If it shows signs of becoming an actual idea, then is the time to get into those tricky waters.

rabbitlady · 30/03/2014 23:02

no, he shouldn't be following her to uni. if she wants to stay at home and go to a local university, fine. but if she chooses to leave, he should let her. help him to understand that she has to grow up.

Supercosy · 30/03/2014 23:02

I hate saying this.....I hardly ever say this but this is not normal behaviour. Nobody does this and with good reason. It is suffocating, it's over protective and it's totally contrary to the normal course of events. Yanbu at all.

Melonade · 30/03/2014 23:05

Um, since she hasn't actually decided if she is going to that university or not, and it is only one of several possible choices, why are you taking this so seriously? My first assumption would be that its simply a town or city he has been thinking of relocating to for some time.

I wouldn't be too harsh on the dd for not having much relationship with you; you are the fully grown adult here who can more easily make more effort, and her family was dealt a horrible blow in the middle of her growing up, which she did without a father being present for much of it.

Go easy on her.

zipzap · 30/03/2014 23:06

Maybe she thinks that he has moved you in as she is off to uni soon and therefore you are sort of replacing her...

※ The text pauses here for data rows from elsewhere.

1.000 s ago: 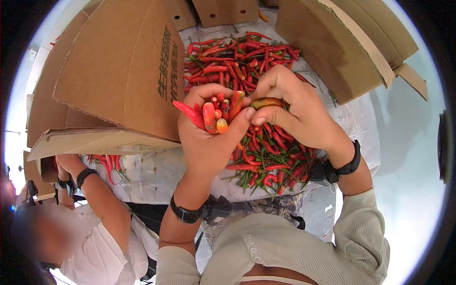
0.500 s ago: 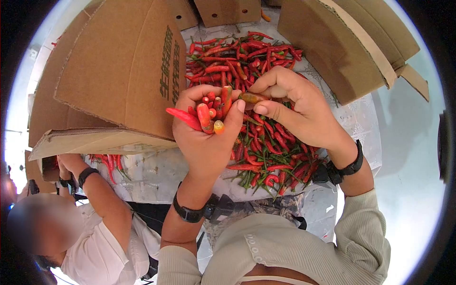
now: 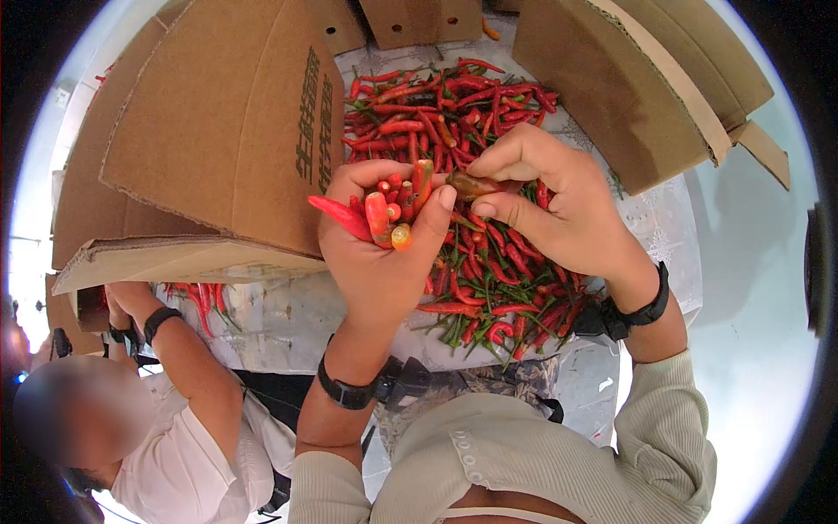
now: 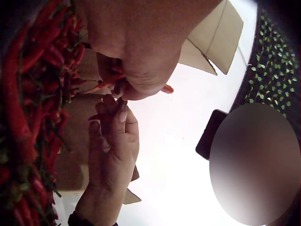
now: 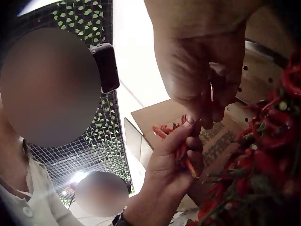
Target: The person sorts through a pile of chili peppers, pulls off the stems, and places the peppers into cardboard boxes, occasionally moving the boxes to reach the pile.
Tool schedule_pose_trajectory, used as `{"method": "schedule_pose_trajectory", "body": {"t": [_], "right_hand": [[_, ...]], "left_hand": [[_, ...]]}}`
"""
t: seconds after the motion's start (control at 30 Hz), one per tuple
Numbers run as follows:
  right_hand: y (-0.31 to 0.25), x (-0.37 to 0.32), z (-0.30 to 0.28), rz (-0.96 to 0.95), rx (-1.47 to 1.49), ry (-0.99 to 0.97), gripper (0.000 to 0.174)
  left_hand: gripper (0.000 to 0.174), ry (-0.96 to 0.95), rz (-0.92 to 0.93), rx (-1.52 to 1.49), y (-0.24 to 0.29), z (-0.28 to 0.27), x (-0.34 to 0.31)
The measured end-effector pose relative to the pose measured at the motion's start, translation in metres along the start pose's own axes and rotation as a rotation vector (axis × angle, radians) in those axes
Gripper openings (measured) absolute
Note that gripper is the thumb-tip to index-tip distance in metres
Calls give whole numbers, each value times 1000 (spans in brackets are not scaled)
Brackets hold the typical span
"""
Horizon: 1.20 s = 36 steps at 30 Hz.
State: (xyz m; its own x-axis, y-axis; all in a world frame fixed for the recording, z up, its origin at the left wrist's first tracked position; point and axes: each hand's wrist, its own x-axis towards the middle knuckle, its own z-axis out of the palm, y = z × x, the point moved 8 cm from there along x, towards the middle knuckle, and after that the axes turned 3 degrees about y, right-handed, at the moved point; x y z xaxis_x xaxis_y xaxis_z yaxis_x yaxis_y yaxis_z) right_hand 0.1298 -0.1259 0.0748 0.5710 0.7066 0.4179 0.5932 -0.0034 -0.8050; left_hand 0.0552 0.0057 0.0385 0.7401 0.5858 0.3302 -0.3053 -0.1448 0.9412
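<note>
In the head view the left hand (image 3: 377,253) holds a bunch of red chilies (image 3: 378,214) in its curled fingers, their blunt ends up. Close beside it, the right hand (image 3: 559,205) pinches a brownish-green chili (image 3: 474,185) between thumb and fingers. That chili's left end meets the left thumb and fingertips. Under and behind both hands lies a heap of red chilies (image 3: 410,96) with green stems. In the right wrist view, chilies poke out of the left hand (image 5: 164,174), with the right hand (image 5: 200,70) above it.
A large cardboard box (image 3: 209,113) stands to the left, another box (image 3: 620,96) to the right, and smaller boxes (image 3: 415,22) at the back. At the lower left another person (image 3: 188,428) has their arms near more chilies (image 3: 202,301).
Both hands have shifted slightly left, and the brownish-green chili has come left with the right hand. The bunch remains in the left hand.
</note>
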Motion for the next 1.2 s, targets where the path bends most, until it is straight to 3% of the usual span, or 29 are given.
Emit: {"method": "schedule_pose_trajectory", "body": {"t": [0.37, 0.57, 0.67, 0.77, 0.9, 1.1, 1.2], "right_hand": [[-11, 0, 5, -207, -266, -75, 19], [2, 0, 8, -33, -37, -133, 18], [21, -3, 17, 171, 438, -110, 16], [30, -4, 20, 311, 607, -192, 22], [29, -3, 19, 296, 597, -130, 18], [23, -3, 17, 275, 563, -109, 17], [23, -5, 18, 239, 556, -100, 16]], "left_hand": [[28, 14, 101, 90, 0, -1, 1], [33, 3, 49, -25, 1, -1, 2], [34, 0, -82, -155, -8, -1, 2], [34, 8, -130, -226, -13, -1, 1], [35, 7, -101, -146, -11, -3, 2], [29, 12, 157, 146, 10, -3, 0], [28, 37, 210, 135, 12, -3, -2]]}}
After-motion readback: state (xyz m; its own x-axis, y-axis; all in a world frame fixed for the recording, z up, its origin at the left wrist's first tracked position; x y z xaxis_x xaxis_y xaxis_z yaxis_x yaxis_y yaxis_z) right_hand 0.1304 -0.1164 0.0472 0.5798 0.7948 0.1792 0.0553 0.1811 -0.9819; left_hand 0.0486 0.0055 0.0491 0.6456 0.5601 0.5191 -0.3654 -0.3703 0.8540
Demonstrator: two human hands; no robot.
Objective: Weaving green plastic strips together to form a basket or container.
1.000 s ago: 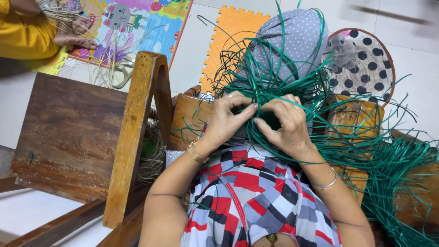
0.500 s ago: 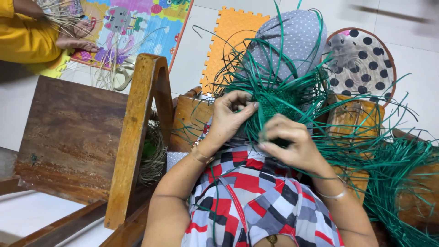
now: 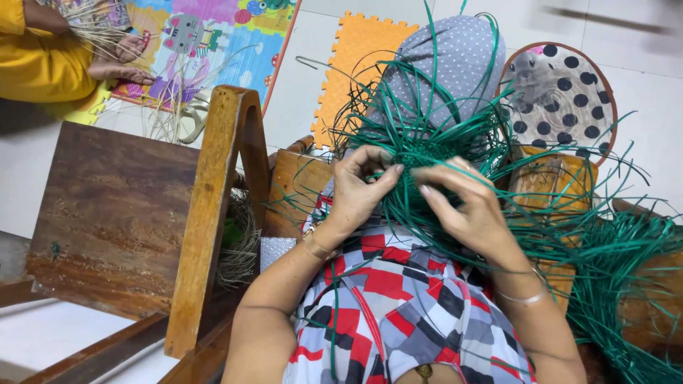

I'd also start talking to him about did his parents follow him to Uni (did he go?) or similar - is it something he sees as normal or something that he is thinking about for himself as he wants to still be close to his dd.

I'd also be finding out exactly why she has chosen that particular uni - might be a good general topic of conversation... If it is one of only a very few uni's doing the course or it has a particularly good reputation that's one thing. But if she is doing a more common subject and there are other good uni's between your current house and where she has chosen - then maybe she chose it to put some distance between her and you. Not necessarily in a nasty way - just in the way lots of 18 year olds' do when they are striking out for university and freedom independence! Which may well induce horror in her if she discovers her dad is about to follow her to the same town.

Do both you and your dp have jobs that you won't mind giving up and moving with - and will you be able to get a decent job, similar house etc etc in the new town?

Viviennemary · 30/03/2014 23:08

That is a crazy idea. Half the fun of going to Uni is getting away from the parents for a while.

PunkrockerGirl · 30/03/2014 23:08

Grin Sorry, just thinking of the reaction I'd have got if I'd told ds I was moving to be near him at uni.